Create an ANSI color style
Create a style, or a style function, or both. This function is intended for those who wish to use 256 ANSI colors, instead of the more widely supported eight colors.
make_style(..., bg = FALSE, grey = FALSE, colors = num_colors())
... |
The style to create. See details and examples below. |
bg |
Whether the color applies to the background. |
grey |
Whether to specifically create a grey color. This flag is included because ANSI 256 has a finer color scale for greys than the usual 0:5 scale for R, G and B components. It is only used for RGB color specifications (either numerically or via a hexa string) and is ignored on eigth color ANSI terminals. |
colors |
Number of colors, detected automatically by default. |
There are no predefined styles or style functions for the 256 color
ANSI mode, however, because we simply did not want to create that
many styles and functions. Instead, make_style()
can be
used to create a style (or a style function, or both).
There are two ways to use this function:
If its first argument is not named, then it returns a function that can be used to color strings.
If its first argument is named, then it also creates a
style with the given name. This style can be used in
style()
. One can still use the return value
of the function, to create a style function.
The style (the code... argument) can be anything of the following:
An R color name, see colors()
.
A 6- or 8-digit hexa color string, e.g. #ff0000
means
red. Transparency (alpha channel) values are ignored.

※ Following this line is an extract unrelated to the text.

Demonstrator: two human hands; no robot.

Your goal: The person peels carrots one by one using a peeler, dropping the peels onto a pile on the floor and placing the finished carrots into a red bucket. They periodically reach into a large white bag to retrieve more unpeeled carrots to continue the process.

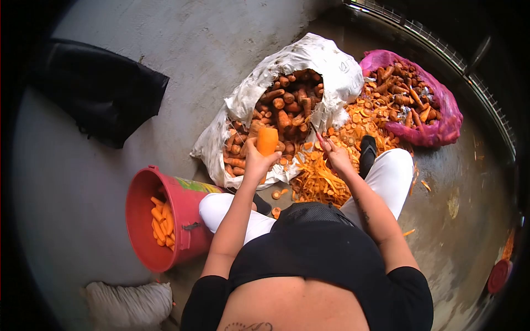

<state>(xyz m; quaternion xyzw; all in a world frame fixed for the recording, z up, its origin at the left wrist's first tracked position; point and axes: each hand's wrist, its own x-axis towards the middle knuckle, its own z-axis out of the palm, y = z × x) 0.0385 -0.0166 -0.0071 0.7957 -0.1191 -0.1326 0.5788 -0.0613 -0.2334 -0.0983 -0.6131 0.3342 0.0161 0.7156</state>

A one-column matrix with three rows for the red, green
and blue channels, as returned by col2rgb
(in the base
grDevices package).
make_style()
detects the number of colors to use
automatically (this can be overridden using the colors
argument). If the number of colors is less than 256 (detected or given),
then it falls back to the color in the ANSI eight color mode that
is closest to the specified (RGB or R) color.
See the examples below.
A function that can be used to color strings.
Other styles:
drop_style()
## Create a style function without creating a style pink <- make_style("pink") bgMaroon <- make_style(rgb(0.93, 0.19, 0.65), bg = TRUE) cat(bgMaroon(pink("I am pink if your terminal wants it, too.\n"))) ## Create a new style for pink and maroon background make_style(pink = "pink") make_style(bgMaroon = rgb(0.93, 0.19, 0.65), bg = TRUE) "pink" %in% names(styles()) "bgMaroon" %in% names(styles()) cat(style("I am pink, too!\n", "pink", bg = "bgMaroon"))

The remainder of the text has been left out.